I lay down on the thin mattress and looked up at the moon shining between the bars on the window. Mary was right. I had to look after my little Rosebud. I would eat the food, go outside and breathe the fresh air into my lungs and keep as healthy as I could. If this was the way it had to be for now, then I would accept it. For her good. I couldn’t let myself get worked up like I did today. I knew it wasn’t good for her. So I would be calm and, when the time came, they would take me to a hospital to have my baby and that would be my chance to escape.
Two weeks passed, with every new day identical to the last. One could never have imagined the length of days when there is nothing to do, say or think. The most remarkable feature was the cold. I could see my own breath when I spoke. An elderly woman took a fit one morning at the breakfast table, shivering and convulsing with the cold. She was practically hopping off the bench, such was her suffering.
‘Let her fall on the floor, it’ll teach her a lesson,’ said Nurse Patricia.
The nurses wore their overcoats and despite every fibre of my being instructing me to keep quiet, I simply had to speak out.
‘Can you not see that she will perish with the cold in this place? Surely you can spare her some extra clothing?’
‘She has the same as everyone else.’
And that was the end of that discussion. I gave the woman my cup of hot tea when it came.
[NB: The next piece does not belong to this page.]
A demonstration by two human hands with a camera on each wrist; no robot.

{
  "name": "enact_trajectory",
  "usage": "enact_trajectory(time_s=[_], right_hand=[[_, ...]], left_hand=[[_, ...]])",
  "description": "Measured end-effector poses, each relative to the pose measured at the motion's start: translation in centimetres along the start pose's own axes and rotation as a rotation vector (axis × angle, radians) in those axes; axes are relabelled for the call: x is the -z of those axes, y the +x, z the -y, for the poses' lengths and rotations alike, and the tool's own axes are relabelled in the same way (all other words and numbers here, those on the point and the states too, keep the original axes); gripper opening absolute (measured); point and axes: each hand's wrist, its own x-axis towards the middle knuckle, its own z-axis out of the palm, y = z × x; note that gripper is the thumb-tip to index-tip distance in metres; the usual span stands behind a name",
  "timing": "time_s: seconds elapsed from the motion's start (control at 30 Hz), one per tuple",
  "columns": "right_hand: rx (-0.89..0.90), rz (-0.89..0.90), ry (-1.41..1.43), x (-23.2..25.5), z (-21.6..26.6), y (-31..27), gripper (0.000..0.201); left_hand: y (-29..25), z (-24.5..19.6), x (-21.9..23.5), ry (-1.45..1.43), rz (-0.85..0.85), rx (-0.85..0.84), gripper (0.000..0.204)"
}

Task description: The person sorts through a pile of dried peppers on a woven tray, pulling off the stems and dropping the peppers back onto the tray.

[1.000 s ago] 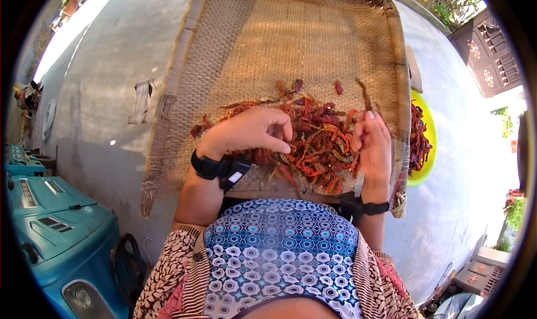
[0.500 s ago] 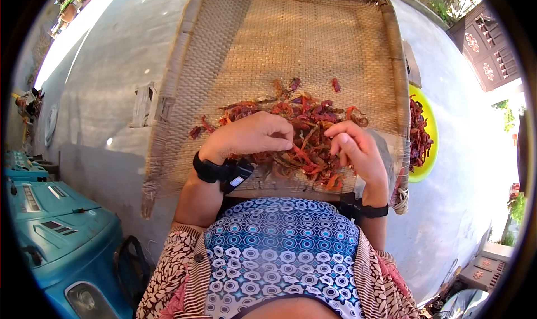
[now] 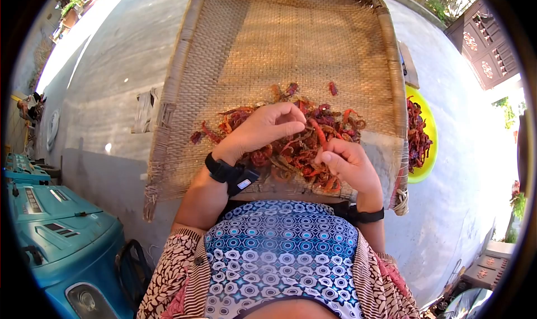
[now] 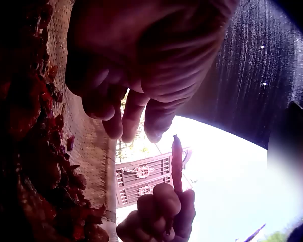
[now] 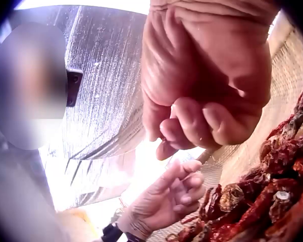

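Dried red chilies (image 3: 305, 159) lie heaped on a woven tray (image 3: 296, 45). Between thumb and fingers, the right hand (image 3: 352, 165) pinches one red chili (image 3: 318, 133), which points up and away from the body. Just left of it, above the heap, the left hand (image 3: 263, 130) has its fingers loosely bent, with a gap between thumb and index and nothing seen in them. In the left wrist view the chili (image 4: 177, 164) stands up from the right hand (image 4: 159, 214), below the fingers of the left hand (image 4: 146, 60). The right wrist view shows the right hand's (image 5: 207, 85) fingers curled.
A yellow-green basin (image 3: 428, 157) of red chilies stands beside the tray's right edge. Two loose chili pieces (image 3: 333, 88) lie beyond the heap. Teal machinery (image 3: 67, 229) is at the lower left, on the grey floor (image 3: 100, 129).
A long dark chili is gone from the right hand, which has moved left over the heap and now pinches a red one. The left hand has shifted slightly up and right.
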Motion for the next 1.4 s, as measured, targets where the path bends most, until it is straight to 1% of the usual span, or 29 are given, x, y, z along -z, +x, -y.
enact_trajectory(time_s=[0.07,0.1,0.13,0.2,0.23,0.33,0.43,0.53,0.63,0.67,0.77,0.83,0.93,1.0,1.03,1.1,1.13,1.2,1.27,1.3,1.33,1.4], right_hand=[[-0.029,-0.135,0.127,1.6,0.2,-0.2,0.025],[0.024,-0.256,0.254,2.5,-0.4,-0.1,0.026],[0.078,-0.377,0.380,3.6,-1.3,0.2,0.029],[0.215,-0.517,0.741,6.8,-2.6,0.5,0.030],[0.284,-0.585,0.921,7.6,-2.7,0.5,0.031],[0.235,-0.556,1.142,8.3,-2.4,0.1,0.035],[0.135,-0.516,0.629,5.5,-2.7,0.4,0.035],[0.007,-0.217,0.154,2.8,-1.5,0.8,0.033],[0.044,-0.147,-0.061,0.6,-1.2,1.5,0.027],[0.064,-0.123,-0.164,0.3,-1.2,1.6,0.026],[0.030,-0.141,-0.170,0.2,-1.7,1.6,0.025],[-0.019,-0.128,-0.101,0.3,-1.1,1.3,0.027],[-0.061,-0.104,-0.049,0.5,-0.8,1.1,0.030],[-0.076,-0.108,-0.003,1.0,-0.8,0.8,0.033],[-0.041,-0.188,0.054,1.4,-0.8,0.6,0.034],[0.033,-0.348,0.172,2.7,-0.9,0.1,0.036],[0.125,-0.385,0.342,3.8,-1.5,0.0,0.036],[0.308,-0.457,0.682,6.5,-3.5,0.0,0.039],[0.383,-0.448,0.963,8.5,-4.5,-0.2,0.039],[0.421,-0.440,1.104,8.8,-4.2,-0.3,0.039],[0.394,-0.438,1.113,8.6,-4.0,-0.4,0.037],[0.316,-0.509,0.816,6.9,-3.4,-0.1,0.035]], left_hand=[[-0.2,-0.9,0.0,0.464,0.035,0.015,0.027],[-0.4,-1.4,-0.1,0.695,0.053,0.024,0.029],[-0.6,-0.9,-0.4,0.780,0.010,0.031,0.033],[-0.7,-0.9,-0.3,0.859,0.028,0.099,0.029],[-0.7,-1.0,-0.3,0.898,0.038,0.133,0.027],[-0.5,0.0,0.2,0.782,0.040,0.052,0.020],[-0.4,0.4,0.5,0.664,0.020,-0.013,0.013],[-0.2,0.1,0.5,0.522,0.021,-0.050,0.011],[-0.2,0.1,0.7,0.504,0.053,-0.080,0.012],[-0.2,0.0,0.7,0.451,0.051,-0.074,0.012],[-0.2,0.1,0.8,0.289,0.048,-0.049,0.012],[-0.1,0.6,0.9,0.196,0.052,-0.030,0.012],[-0.1,0.4,0.4,0.229,-0.009,-0.074,0.012],[-0.1,0.4,0.6,0.205,-0.031,-0.013,0.013],[-0.3,0.3,0.7,0.193,-0.045,0.017,0.013],[-0.6,-1.0,1.1,0.369,0.040,0.106,0.016],[-0.8,-1.4,1.2,0.457,0.084,0.149,0.018],[-1.1,-1.2,1.5,0.658,0.144,0.090,0.018],[-1.3,-0.9,1.5,0.809,0.190,0.053,0.017],[-1.4,-0.7,1.4,0.861,0.203,0.047,0.017],[-1.5,-0.5,1.4,0.914,0.216,0.041,0.016],[-1.4,-0.3,1.5,0.843,0.191,-0.016,0.015]])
It wasn’t a great loss, watery as it was and tasting peculiarly of copper.
A new woman arrived that day, which gave us all something to focus on. We welcomed her in as best we could and I could now understand the thirst for information that had greeted me when I first arrived. Everyone wanted to know why she was here, mostly to drown out the mind-numbing boredom. I hoped to be proved right by her story – another innocent victim. But we couldn’t make any sense out of what she was saying and before long she was taken away to be treated, whatever that meant.
Word came back that she came direct from the courthouse where she had stood accused of drowning her child. She believed it was a changeling, that her real baby was taken by the fairies. I almost got physically sick when I heard. I knew I would go mad myself if I didn’t get out of that place. People imagine that the worst thing about incarceration is the thought of being locked inside, but there is another trauma to endure. Whilst some of the women were simply anxious or depressed, I was now living with women suffering all types of physical and mental disability and not only that, was considered to be one of them. That has a profound impact on one’s sense of self; of what is true.
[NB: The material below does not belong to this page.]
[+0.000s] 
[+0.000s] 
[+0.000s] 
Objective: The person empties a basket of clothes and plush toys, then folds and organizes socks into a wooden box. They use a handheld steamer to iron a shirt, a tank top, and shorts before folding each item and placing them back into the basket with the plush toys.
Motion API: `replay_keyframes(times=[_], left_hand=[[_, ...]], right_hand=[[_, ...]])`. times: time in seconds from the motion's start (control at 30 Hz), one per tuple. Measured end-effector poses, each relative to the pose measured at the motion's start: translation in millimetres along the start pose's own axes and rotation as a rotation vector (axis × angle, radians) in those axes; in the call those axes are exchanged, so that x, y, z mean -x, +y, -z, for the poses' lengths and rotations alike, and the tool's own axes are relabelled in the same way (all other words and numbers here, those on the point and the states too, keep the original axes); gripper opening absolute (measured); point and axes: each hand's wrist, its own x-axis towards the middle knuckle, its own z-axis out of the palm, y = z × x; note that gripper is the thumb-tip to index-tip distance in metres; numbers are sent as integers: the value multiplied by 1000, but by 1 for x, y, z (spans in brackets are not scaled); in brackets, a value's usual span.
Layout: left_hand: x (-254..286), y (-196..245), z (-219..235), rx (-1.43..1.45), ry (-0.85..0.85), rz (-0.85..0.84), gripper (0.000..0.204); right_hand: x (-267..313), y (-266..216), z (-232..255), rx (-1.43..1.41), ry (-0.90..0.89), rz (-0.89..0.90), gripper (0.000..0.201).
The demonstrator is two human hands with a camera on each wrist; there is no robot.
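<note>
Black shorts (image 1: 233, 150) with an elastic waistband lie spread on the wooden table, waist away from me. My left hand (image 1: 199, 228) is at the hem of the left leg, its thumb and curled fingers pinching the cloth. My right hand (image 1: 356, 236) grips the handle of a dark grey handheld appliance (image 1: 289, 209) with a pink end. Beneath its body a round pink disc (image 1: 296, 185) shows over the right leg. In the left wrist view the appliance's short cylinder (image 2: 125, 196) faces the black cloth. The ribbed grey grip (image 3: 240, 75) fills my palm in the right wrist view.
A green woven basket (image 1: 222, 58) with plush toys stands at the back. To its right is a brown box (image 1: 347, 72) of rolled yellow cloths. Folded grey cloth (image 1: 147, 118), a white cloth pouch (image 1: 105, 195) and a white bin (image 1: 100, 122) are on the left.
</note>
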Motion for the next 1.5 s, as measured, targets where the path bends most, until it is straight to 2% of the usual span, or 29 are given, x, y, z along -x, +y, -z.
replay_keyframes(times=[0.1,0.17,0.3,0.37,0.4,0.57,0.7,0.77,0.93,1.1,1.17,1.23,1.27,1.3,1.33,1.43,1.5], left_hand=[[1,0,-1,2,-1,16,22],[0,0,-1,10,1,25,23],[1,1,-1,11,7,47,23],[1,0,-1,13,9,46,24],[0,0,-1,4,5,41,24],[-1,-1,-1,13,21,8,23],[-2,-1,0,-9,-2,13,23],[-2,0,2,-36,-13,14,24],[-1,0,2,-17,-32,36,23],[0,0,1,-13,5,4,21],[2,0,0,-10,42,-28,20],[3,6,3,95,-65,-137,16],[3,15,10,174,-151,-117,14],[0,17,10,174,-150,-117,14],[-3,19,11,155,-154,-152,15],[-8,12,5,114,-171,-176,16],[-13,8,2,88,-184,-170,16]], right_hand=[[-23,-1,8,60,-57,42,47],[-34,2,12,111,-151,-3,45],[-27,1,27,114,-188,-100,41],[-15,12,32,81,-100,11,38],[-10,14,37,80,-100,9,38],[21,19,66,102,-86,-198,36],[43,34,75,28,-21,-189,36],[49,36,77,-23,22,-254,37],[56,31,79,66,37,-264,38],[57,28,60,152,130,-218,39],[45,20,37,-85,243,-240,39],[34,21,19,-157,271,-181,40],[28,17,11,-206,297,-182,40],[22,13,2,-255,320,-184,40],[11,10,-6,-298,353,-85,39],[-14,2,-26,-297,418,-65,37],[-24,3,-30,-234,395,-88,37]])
That night, I thought my time for escape had come. The pains in my stomach felt as though I were going into labour and the water that wet my bed confirmed it. I called out to Mary and asked her to alert the nurse. She banged on the door and shouted, but no one answered for a very long time. Of course, it happened in the early hours of the morning, as these things often do, and there was only the elderly nun on duty. She thought I was exaggerating the agonising pain of labour and said she would not wake the poor doctor from his sleep to come and tend to a spoilt English brat like me.